Page MenuHomeSoftware Heritage

Deploy swh.search v0.10 on staging
Started, Work in Progress, NormalPublic

Description

  • First in staging then in production.
  • from v0.9 to v0.10.

for v0.10, as the schema got updated, a new index will need to be created and then a
backfill is in order to populate correctly that new index.

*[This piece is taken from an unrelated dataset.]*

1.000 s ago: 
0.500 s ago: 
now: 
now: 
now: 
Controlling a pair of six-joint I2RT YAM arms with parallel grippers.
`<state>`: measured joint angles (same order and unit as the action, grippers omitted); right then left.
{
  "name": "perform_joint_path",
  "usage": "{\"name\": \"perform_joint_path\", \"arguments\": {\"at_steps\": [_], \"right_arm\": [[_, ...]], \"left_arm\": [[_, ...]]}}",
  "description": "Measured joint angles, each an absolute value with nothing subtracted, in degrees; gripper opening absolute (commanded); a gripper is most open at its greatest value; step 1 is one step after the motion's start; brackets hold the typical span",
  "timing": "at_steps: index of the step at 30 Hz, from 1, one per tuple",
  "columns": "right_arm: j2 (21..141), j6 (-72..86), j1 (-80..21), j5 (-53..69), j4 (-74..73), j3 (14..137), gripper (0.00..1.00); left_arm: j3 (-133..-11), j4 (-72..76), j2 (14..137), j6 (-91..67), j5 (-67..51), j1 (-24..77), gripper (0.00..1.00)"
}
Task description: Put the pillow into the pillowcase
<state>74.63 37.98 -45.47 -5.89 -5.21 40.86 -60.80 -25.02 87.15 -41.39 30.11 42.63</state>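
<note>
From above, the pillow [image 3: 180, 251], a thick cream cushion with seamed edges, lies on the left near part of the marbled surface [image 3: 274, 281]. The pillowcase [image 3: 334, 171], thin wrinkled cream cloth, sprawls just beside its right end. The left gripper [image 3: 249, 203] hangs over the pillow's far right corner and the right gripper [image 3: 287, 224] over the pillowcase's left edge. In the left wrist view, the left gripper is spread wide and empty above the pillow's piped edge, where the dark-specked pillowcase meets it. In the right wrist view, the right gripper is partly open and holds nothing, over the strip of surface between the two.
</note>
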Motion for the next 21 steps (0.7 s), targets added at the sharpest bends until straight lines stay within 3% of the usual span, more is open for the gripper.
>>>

Rough plan to install and backfill the new index:

  • Redo the tagging to v0.10.0 (it is 0.10.0 [2])
  • stop puppet on nodes running the journal clients and swh-search
  • stop the objects and metadata journal clients so they stop populating the future "old" index
  • upgrade the debian packages
  • restart swh-search to declare the new mappings in the old index [1]
  • restart puppet
  • manually launch journal client configured to index on a origin-v0.10 index
  • reset offsets on the origin_visit_status topics for the journal clients' consumer client
  • wait for the end of the reindexation (journal client: no more lags)
  • upgrade the new swh-search and journal client configurations in puppet to use the new index (done for webapp1)

[1] That's actually not totally sure whether that's the way to do it in our case. We may
have to do this ourselves manually in another way.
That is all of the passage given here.